Exercise directions: An exact repetition of the data is required; no picture should appear in it.

Data block:
------------------------------------------------------------
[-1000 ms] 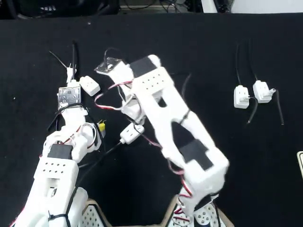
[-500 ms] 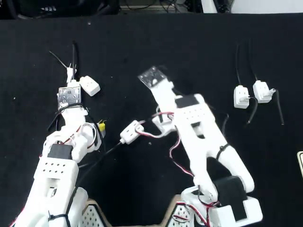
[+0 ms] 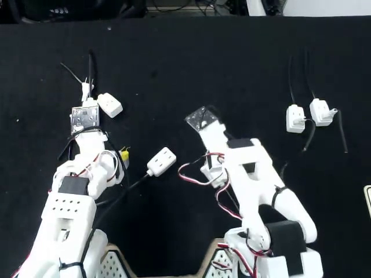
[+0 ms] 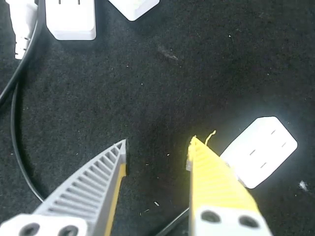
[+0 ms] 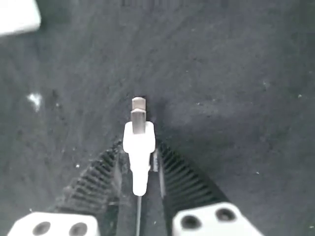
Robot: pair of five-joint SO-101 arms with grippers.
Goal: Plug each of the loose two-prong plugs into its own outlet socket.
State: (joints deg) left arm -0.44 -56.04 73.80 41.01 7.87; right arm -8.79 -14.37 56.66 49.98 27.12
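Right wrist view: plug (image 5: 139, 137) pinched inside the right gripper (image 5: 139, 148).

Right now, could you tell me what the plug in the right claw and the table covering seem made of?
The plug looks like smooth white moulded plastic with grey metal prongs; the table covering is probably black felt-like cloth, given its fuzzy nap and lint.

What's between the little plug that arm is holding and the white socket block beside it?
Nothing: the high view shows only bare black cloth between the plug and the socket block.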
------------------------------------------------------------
Result:
[-1000 ms] 
[-500 ms] 
[+0 ms] 
[+0 ms] 
[+0 ms] 
Robot: pair of five-joint SO-101 arms with grippers.
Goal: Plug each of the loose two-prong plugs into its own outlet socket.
State: (joints deg) left arm -0.44 -56.04 73.80 41.01 7.87; right arm -8.79 -14.37 56.66 49.98 27.12
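Right wrist view: plug (image 5: 139, 137) pinched inside the right gripper (image 5: 139, 148).

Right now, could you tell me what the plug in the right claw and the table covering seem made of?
The plug looks like smooth white moulded plastic with grey metal prongs; the table covering is probably black felt-like cloth, given its fuzzy nap and lint.

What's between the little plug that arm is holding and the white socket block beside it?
Nothing: the high view shows only bare black cloth between the plug and the socket block.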

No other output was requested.